Dec 22, 2010

Jacques Fath & Norman Norell are Here!



They are here! Well, I guess it's better to say they are there! In other words, the Jacques Fath and the Norman Norell dresses are up at Past Perfect Vintage. These are from the same source, and my, wouldn't we all like to see what else was in that closet? Oh yes, we would.

Now I have mentioned Norman Norell quite a bit lately. He and Fath make quite a contrast. Norell was as American as they come. Born Norman Levinson in Noblesville, Indiana, he was a designer who believed in simple clothing for day, glamor for night and who perfected his ideas over a long and very successful career.A Realist and a designer whose perfectly made ready to wear clothing was on a par with couture. Fath on the other hand? An Extravagant. French to the core. Loads of showmanship and swathes of draping and theatricality. A short career, but a grand one.

The Traina -Norell label is Norell's first label, of course. This is the one used when he was backed by Antony Traina until Traina's death in 1960, when Norell became the owner and changed the label to Norman Norell.

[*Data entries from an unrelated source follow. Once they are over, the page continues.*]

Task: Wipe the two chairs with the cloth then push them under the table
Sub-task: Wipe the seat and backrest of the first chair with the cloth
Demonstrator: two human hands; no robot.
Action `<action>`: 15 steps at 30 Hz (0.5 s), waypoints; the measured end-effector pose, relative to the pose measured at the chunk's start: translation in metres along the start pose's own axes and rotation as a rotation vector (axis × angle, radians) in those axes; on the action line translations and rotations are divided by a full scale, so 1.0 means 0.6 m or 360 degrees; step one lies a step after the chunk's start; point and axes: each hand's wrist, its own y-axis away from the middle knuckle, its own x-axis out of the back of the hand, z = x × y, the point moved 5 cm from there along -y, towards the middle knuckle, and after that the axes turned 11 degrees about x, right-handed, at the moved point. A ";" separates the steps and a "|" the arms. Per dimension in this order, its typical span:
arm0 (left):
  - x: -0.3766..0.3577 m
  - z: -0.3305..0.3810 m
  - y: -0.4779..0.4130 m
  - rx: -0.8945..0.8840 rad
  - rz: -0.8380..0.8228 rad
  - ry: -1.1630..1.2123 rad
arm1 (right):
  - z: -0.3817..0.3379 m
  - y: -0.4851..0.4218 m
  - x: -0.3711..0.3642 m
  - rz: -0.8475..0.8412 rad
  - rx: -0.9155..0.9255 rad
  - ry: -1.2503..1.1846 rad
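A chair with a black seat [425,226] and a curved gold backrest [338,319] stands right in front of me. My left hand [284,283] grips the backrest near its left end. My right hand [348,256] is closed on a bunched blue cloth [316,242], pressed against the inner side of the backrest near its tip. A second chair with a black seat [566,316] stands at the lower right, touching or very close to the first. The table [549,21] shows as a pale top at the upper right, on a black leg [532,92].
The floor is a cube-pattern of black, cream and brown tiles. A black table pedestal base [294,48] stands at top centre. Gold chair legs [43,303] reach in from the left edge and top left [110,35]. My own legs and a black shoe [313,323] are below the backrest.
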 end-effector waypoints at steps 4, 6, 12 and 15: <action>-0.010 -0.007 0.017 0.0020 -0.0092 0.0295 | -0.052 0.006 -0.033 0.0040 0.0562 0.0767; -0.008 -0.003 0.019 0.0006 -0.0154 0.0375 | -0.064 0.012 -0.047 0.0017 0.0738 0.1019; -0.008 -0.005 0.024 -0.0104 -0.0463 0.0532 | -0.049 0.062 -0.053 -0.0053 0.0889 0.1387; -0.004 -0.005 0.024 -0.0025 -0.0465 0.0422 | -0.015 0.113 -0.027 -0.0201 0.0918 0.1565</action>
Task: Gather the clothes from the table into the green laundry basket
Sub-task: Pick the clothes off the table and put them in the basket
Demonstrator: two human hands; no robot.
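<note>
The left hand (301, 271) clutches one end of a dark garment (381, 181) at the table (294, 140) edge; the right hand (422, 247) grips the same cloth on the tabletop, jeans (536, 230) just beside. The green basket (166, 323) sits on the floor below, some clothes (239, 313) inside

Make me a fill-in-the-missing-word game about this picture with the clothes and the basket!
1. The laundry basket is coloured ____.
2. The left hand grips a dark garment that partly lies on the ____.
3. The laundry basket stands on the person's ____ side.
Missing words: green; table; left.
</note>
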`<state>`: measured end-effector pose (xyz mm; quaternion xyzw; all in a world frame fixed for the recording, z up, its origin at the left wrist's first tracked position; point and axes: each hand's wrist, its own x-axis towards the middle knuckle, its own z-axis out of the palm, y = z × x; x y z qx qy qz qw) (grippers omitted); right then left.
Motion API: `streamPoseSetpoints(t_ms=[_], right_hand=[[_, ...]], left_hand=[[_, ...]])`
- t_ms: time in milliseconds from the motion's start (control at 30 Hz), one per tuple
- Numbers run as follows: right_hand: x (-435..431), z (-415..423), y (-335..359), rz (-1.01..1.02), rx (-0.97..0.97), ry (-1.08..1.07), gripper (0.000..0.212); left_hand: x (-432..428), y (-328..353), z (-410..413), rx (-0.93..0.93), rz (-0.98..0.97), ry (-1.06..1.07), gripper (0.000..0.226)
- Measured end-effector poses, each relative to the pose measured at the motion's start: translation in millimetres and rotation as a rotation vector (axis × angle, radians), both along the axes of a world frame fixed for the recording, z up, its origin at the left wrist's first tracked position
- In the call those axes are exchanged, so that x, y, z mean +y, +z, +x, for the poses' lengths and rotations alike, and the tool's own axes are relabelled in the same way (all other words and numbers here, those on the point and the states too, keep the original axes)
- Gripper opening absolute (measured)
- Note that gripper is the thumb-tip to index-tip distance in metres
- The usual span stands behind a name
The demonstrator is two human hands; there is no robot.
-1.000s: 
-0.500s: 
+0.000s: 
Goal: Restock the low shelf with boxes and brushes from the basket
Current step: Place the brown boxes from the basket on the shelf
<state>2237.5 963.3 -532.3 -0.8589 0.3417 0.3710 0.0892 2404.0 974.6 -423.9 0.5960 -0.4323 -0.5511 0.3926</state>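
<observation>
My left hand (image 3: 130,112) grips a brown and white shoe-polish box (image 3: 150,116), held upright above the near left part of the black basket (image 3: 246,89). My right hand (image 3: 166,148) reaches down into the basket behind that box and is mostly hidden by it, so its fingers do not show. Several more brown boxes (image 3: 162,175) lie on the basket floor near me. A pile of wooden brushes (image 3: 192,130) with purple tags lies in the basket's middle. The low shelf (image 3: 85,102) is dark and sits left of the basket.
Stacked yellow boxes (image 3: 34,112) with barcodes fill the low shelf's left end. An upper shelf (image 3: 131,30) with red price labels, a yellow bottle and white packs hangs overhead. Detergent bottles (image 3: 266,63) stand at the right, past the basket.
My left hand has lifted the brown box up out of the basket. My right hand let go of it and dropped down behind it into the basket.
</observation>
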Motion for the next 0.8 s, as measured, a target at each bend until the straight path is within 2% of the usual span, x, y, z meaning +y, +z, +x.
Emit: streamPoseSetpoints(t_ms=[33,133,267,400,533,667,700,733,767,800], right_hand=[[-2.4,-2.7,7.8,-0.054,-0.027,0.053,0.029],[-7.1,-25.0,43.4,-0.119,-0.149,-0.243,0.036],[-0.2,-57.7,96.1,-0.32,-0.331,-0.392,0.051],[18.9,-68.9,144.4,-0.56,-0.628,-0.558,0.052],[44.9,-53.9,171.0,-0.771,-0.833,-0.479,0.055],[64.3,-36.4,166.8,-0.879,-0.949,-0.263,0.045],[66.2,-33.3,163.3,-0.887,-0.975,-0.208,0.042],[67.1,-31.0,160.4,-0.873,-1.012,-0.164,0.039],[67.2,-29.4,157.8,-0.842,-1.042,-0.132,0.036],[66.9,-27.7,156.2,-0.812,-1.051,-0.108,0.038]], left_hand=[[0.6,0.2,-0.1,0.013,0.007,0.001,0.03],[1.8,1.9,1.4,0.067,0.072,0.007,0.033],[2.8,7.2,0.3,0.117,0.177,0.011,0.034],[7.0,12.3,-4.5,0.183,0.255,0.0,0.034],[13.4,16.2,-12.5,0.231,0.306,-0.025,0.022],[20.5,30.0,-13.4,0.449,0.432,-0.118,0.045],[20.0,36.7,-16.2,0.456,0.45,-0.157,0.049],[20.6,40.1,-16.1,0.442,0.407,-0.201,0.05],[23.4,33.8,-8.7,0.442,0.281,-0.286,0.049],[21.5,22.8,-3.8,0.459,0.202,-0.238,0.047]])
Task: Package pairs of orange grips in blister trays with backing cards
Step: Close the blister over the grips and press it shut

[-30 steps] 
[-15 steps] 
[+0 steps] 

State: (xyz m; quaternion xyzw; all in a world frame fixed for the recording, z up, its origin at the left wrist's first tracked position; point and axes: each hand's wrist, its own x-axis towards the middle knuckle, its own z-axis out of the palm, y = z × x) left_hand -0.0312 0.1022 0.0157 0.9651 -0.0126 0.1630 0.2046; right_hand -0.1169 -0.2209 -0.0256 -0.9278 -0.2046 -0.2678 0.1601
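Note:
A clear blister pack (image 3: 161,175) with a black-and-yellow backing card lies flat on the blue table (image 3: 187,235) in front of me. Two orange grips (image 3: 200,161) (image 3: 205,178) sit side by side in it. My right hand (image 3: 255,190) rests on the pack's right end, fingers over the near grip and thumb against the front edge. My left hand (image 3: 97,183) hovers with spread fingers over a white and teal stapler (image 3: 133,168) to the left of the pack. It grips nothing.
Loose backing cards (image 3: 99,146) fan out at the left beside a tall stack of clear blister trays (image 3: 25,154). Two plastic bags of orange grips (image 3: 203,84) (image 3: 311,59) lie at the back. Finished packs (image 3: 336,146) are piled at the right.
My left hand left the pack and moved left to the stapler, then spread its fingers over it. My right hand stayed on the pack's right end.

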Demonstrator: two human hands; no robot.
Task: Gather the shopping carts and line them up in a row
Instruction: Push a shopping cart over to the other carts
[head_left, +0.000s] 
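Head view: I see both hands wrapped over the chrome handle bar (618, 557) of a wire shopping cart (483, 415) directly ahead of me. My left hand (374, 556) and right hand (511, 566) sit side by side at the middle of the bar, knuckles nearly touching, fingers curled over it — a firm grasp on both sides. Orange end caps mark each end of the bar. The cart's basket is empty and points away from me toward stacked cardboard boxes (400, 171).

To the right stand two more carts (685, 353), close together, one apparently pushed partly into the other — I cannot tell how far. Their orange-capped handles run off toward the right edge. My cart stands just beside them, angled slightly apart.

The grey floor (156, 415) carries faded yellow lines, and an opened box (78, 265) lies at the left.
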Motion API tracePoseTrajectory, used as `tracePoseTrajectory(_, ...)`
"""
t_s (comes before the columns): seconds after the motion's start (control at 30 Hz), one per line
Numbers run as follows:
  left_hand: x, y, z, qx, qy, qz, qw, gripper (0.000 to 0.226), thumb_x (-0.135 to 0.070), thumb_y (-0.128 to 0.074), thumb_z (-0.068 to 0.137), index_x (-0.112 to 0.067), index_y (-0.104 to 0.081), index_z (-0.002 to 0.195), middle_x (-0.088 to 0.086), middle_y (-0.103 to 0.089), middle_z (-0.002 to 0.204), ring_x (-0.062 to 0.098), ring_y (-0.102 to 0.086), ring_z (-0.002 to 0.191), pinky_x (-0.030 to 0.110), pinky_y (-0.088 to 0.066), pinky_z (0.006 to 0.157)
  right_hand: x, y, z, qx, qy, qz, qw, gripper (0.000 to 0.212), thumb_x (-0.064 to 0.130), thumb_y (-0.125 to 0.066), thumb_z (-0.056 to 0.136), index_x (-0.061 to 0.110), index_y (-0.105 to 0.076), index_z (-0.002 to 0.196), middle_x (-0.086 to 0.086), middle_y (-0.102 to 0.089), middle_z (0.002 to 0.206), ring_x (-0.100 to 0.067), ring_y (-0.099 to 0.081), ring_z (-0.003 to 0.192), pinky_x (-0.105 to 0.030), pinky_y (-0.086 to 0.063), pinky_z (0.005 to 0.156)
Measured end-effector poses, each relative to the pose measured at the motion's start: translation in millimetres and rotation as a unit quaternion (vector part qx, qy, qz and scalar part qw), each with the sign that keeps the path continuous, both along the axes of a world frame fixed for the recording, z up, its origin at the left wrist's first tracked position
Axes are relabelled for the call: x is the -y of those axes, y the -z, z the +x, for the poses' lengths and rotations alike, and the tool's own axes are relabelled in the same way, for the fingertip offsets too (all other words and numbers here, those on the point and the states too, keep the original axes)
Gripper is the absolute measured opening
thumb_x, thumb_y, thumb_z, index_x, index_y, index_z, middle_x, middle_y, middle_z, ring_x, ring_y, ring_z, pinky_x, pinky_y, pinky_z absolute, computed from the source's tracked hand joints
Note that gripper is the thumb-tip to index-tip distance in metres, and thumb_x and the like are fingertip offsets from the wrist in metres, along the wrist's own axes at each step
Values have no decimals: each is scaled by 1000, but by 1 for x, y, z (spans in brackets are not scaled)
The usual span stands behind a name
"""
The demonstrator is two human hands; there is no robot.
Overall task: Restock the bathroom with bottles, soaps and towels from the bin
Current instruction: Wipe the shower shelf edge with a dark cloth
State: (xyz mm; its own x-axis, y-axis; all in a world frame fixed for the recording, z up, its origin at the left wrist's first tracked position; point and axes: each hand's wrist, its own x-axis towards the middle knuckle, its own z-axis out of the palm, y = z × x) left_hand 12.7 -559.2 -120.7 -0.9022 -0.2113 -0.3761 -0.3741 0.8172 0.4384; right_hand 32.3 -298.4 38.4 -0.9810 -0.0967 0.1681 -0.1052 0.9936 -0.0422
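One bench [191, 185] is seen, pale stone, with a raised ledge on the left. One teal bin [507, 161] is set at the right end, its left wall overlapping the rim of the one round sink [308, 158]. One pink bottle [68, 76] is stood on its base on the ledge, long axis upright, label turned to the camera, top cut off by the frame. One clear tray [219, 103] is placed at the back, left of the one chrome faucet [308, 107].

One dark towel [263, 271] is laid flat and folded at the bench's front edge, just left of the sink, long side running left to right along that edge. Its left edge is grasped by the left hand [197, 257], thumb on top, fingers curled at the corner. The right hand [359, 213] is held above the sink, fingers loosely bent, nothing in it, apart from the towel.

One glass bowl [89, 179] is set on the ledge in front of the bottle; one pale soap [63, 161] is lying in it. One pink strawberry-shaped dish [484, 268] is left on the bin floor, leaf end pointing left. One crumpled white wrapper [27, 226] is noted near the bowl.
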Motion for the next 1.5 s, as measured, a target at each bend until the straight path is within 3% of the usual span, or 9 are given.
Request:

Now this Fath label needs more explanation. According to Christian Dior The Man Who Made the World Look New: “ Once a year Fath would go to New York armed with a few sketches, which were them adapted to his licensee’s needs, and the 60 gowns then subsequently produced would carry the label Jacques Fath for Joseph Halpert”. From the Oct. 17, 1949 issue of Life: “…Fath agreed to design 2 special American collections a year in the spring and fall, which Halpert would manufacture and Lord and Taylor would take the lead in merchandising. In short order a whole combine of other high-end outlets was put together, including Neiman-Marcus in Dallas, I. Magnin on the West Coast and ranging down to Gus Blass, the favorite of smart women in Little Rock........The American collections are comparatively small - about 40 dresses in each- and are designed for quantity production and priced for upper-middle-class customers.” I like the " Designed in America" part of this label. Certainly meant to appeal to the American customer.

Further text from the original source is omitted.